**What the task asks**. Restate exactly, and only, the lines from the one containing "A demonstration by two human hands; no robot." through the end of the entries, keeping both endpoints.

**Data extract**.
┏━━

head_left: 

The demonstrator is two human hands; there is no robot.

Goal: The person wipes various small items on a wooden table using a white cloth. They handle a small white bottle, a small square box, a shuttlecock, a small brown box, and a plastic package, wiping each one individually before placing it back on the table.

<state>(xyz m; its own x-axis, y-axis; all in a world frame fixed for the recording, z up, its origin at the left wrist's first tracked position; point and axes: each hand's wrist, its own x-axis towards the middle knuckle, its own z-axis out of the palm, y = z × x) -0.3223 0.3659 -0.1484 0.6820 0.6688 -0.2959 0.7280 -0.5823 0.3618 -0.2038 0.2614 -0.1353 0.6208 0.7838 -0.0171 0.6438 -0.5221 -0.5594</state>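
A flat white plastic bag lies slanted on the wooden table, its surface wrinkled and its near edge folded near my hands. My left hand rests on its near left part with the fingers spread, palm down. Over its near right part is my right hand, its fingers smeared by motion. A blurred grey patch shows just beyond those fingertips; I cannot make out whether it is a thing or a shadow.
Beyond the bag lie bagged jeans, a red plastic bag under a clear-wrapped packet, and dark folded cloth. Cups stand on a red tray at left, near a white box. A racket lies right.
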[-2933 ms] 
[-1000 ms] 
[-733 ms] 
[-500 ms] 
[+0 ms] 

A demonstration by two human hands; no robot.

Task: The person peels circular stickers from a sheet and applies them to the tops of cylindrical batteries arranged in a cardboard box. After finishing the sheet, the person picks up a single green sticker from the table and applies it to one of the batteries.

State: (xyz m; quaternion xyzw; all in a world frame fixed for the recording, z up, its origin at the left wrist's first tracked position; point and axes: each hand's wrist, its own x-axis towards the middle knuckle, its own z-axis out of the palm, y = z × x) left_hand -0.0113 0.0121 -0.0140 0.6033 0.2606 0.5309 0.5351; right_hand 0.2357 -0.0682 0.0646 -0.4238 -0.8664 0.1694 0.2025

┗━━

**Solution for this problem**.
A demonstration by two human hands; no robot.

Task: The person peels circular stickers from a sheet and applies them to the tops of cylindrical batteries arranged in a cardboard box. After finishing the sheet, the person picks up a single green sticker from the table and applies it to one of the batteries.

State: (xyz m; quaternion xyzw; all in a world frame fixed for the recording, z up, its origin at the left wrist's first tracked position; point and axes: each hand's wrist, its own x-axis towards the middle knuckle, its own z-axis out of the palm, y = z × x) left_hand -0.0113 0.0121 -0.0140 0.6033 0.2606 0.5309 0.5351; right_hand 0.2357 -0.0682 0.0646 -0.4238 -0.8664 0.1694 0.2025

The output has been given in full.